* Problem to work on
The expected answer is a verbatim transcription of the lines below, beginning with the first and ending with the line that holds "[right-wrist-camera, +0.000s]", without pictures.

* Data provided

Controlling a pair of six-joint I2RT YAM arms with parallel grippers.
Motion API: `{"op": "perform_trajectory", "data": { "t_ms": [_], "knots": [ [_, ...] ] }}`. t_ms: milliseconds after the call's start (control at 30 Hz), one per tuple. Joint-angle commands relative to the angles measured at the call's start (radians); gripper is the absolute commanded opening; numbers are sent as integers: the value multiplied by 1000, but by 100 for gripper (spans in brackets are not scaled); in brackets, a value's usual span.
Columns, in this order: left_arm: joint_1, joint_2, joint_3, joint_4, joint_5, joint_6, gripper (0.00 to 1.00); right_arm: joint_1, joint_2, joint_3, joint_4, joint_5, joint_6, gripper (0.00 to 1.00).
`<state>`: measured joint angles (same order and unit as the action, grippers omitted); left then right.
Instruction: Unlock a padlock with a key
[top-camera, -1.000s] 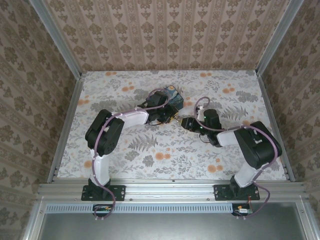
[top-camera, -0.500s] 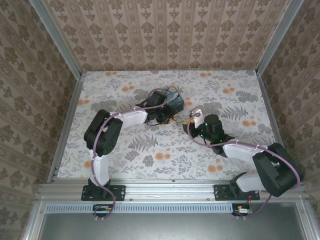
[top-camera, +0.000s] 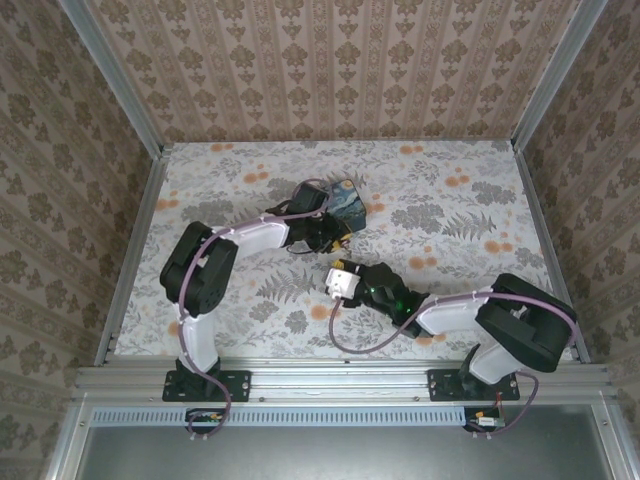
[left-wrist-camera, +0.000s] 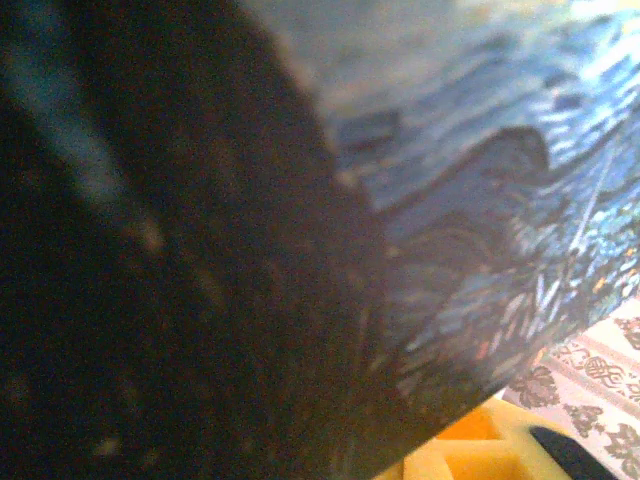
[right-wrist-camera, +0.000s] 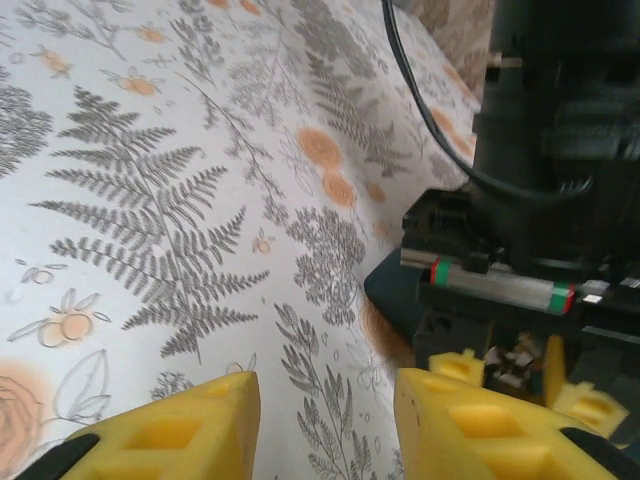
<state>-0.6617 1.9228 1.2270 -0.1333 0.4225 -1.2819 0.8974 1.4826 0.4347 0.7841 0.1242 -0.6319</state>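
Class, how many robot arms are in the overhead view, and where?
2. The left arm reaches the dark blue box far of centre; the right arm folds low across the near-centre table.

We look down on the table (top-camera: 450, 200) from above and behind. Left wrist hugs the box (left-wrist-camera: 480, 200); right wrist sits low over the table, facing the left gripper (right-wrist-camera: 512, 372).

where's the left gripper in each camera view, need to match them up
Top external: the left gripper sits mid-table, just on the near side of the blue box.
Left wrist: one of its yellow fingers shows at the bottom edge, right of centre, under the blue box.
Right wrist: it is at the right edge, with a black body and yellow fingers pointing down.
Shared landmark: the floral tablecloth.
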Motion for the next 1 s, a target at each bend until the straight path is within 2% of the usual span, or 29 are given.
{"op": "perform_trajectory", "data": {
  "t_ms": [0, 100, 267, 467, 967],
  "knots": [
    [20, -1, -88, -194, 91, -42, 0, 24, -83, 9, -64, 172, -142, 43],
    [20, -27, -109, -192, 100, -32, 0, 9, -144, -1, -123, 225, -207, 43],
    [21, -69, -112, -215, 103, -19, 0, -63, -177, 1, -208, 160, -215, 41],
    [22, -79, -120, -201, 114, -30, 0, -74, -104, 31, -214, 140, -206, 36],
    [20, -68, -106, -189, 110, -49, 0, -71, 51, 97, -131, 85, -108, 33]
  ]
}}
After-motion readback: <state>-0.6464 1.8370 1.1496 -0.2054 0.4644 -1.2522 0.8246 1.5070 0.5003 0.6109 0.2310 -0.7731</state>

* Written answer
Controlling a pair of six-joint I2RT YAM arms with parallel grippers.
Motion API: `{"op": "perform_trajectory", "data": { "t_ms": [_], "knots": [ [_, ...] ] }}`. t_ms: milliseconds after the call's start (control at 30 Hz), one per tuple. Joint-angle commands relative to the angles measured at the call's start (radians); gripper is the absolute commanded opening; numbers are sent as integers: the value multiplied by 1000, but by 100 for gripper (spans in brackets are not scaled); in brackets, a value's usual span.
Columns, in this order: left_arm: joint_1, joint_2, joint_3, joint_4, joint_5, joint_6, gripper (0.00 to 1.00); right_arm: joint_1, joint_2, joint_3, joint_4, joint_5, joint_6, gripper (0.00 to 1.00).
`<state>`: measured joint angles (same order and unit as the action, grippers omitted); left then right.
Instruction: Unlock a padlock with a key
[top-camera, -1.000s] 
[top-camera, -0.500s] 
[top-camera, +0.000s] 
[left-wrist-camera, +0.000s] 
[right-wrist-camera, +0.000s] 

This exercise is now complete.